Photo: le siège du Parlement allemand. CC(by)Rodrigo Galindez

Berlin (EPD/Protestinter). Le politologue allemand Carsten Frerk estime que les deux grandes Eglises ont une influence notable sur les décisions politiques, mais qu’elles échappent aux règles qui s’appliquent aux lobbyistes. Telle est la conclusion du scientifique très critique envers les Eglises dans une étude présentée la semaine passée à Berlin.

Selon les résultats de Carsten Frerk, les Eglises déploient plus d’effectifs à des fins de lobbying auprès du Parlement ou du gouvernement fédéral que certaines grosses fédérations professionnelles.

Ceci n’obéit pas à des motivations altruistes: plus de 100 milliards seraient dépensés chaque année dans le domaine ecclésiastique, selon les calculs de Carsten Frerk, qui a par le passé publié plusieurs études critiques sur les finances des Eglises.
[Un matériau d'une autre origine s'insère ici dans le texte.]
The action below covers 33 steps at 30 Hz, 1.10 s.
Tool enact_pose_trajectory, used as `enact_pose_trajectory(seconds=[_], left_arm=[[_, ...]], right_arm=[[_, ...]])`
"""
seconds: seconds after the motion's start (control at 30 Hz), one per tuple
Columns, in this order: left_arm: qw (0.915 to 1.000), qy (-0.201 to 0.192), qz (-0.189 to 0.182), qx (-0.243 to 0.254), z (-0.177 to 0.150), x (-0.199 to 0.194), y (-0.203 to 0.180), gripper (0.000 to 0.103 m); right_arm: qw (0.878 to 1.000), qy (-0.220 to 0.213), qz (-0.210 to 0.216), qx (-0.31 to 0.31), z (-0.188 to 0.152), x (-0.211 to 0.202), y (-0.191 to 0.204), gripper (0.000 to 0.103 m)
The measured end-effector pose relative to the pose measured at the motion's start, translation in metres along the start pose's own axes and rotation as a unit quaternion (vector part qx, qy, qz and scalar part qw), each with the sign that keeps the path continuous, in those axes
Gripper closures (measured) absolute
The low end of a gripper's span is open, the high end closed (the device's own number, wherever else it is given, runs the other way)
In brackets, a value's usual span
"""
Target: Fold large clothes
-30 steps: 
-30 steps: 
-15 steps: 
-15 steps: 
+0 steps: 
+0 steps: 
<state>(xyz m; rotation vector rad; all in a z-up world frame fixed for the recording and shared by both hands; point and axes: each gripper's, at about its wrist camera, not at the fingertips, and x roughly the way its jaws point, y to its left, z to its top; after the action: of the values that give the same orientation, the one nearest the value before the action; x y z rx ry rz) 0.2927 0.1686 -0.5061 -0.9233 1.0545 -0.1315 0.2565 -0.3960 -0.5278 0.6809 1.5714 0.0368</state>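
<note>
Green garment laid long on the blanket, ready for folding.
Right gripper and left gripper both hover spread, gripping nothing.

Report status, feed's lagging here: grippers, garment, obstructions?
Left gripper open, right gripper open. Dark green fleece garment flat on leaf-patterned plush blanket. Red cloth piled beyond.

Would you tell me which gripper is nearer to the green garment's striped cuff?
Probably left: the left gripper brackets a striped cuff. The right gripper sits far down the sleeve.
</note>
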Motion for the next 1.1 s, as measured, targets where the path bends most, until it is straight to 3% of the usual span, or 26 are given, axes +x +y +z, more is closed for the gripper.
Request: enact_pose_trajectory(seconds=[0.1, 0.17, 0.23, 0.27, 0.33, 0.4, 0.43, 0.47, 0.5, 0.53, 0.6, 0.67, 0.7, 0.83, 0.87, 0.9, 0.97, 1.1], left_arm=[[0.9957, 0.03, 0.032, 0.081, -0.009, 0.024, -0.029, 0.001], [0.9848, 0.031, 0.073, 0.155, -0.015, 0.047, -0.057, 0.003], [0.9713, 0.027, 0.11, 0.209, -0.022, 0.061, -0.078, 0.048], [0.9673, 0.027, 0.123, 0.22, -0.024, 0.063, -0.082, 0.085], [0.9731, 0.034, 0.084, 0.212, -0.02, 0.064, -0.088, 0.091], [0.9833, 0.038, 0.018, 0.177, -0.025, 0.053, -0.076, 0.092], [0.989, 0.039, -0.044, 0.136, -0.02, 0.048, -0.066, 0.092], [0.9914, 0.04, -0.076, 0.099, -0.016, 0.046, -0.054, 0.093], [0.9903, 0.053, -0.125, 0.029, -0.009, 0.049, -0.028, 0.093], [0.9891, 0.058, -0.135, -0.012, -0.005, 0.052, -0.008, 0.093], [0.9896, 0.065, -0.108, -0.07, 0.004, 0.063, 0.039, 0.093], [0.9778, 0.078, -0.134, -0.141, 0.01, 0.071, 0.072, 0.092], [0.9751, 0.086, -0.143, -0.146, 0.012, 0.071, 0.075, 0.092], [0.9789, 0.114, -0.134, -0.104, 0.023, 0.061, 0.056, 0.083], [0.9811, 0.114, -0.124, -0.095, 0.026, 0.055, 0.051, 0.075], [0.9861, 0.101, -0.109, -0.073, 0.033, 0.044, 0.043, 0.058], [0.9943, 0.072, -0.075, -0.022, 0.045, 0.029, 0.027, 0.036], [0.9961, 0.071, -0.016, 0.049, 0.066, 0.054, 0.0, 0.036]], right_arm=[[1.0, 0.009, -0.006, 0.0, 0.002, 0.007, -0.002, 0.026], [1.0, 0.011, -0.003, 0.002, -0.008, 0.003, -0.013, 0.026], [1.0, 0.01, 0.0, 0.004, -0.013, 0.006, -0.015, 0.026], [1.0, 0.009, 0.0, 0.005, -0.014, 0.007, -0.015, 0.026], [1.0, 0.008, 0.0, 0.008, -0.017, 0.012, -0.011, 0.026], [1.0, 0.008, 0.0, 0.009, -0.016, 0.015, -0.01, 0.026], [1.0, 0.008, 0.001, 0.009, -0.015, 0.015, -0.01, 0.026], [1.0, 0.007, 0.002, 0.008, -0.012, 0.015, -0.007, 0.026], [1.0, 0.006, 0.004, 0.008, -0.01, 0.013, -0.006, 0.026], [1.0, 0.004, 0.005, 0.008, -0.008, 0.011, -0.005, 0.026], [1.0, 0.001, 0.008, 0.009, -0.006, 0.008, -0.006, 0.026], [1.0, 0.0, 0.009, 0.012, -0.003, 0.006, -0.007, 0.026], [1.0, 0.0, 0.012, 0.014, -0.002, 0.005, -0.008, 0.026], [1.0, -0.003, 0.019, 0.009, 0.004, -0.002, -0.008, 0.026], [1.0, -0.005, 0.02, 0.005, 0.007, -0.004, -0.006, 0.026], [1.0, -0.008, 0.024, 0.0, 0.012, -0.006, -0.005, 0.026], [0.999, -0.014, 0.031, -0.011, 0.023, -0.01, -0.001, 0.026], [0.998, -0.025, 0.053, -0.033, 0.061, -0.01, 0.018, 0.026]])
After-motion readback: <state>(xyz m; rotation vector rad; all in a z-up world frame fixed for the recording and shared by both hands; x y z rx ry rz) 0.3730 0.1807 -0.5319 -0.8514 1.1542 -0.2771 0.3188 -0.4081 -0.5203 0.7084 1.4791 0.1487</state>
Ces dernières seraient les premiers employeurs et propriétaires fonciers d’Allemagne.

A Berlin, la conférence épiscopale catholique d’Allemagne gère l’Office catholique, tandis que l’Eglise protestante exploite l’Office des responsables du Conseil de l’Eglise protestante d’Allemagne. Ces offices berlinois comptent moins d’une douzaine d’employés chacun, affirme Carsten Frerk. Pourtant, sur l’ensemble du pays, les deux Eglises comptent ensemble environ 100 lobbyistes auprès du gouvernement fédéral et des gouvernements et parlements régionaux.

Contrairement à toutes les autres forces présentes au sein de la société, les Eglises sont associées au processus législatif sans disposer d’aucune légitimité démocratique: c’est ce que dénonce l’auteur de l’étude, qui a été publiée dans un ouvrage intitulé «La république ecclésiastique d’Allemagne». A Berlin, les représentants des Eglises ne seraient pas, comme ceux de l’industrie ou d’autres groupes d’intérêts, enregistrés comme des cabinets de lobbyistes. Il existerait des liens étroits entre les lobbyistes ecclésiastiques et les ministères. En outre, il serait possible de pantoufler d’une fonction de service public vers le service ecclésiastique et réciproquement, tout en conservant son régime de pensions.

D’après Carsten Frerk, il existerait au Bundestag comme dans les parlements régionaux un «parti de Dieu», un groupe de députés qui transcenderait les partis et voterait en bloc sur les questions ecclésiastiques et religieuses. Les Eglises ont ainsi continué à influencer la vie quotidienne des Allemands dans de nombreux domaines, alors que la majorité de la population ne se réclame plus d’aucune religion et que les opinions laïques prévalent désormais.

Pour Ingrid Matthäus-Maier, qui fut pendant de nombreuses années députée SPD au Bundestag, le dernier exemple en date a été le vote sur l’interdiction des associations pro-euthanasie, il y a deux semaines. Avant le vote, les deux Eglises ainsi que les présidents de la CDU-CSU, du SPD et des Verts auraient envoyé aux députés une lettre dans laquelle ils militaient en faveur de cette demande d’interdiction. Quatre propositions de loi ont été présentées au parlement, qui allaient d’une interdiction totale du suicide assisté à l’autorisation de services d’euthanasie à des fins non commerciales.

L’enquête de Carsten Frerk a été commanditée par l’Union internationale des personnes athées et sans confession, et promue par la fondation Giordano Buno, très critique envers la religion. Elle se fonde notamment sur l’analyse de dossiers des Eglises antérieurs à 1985. Les documents plus récents ne sont pas encore accessibles librement.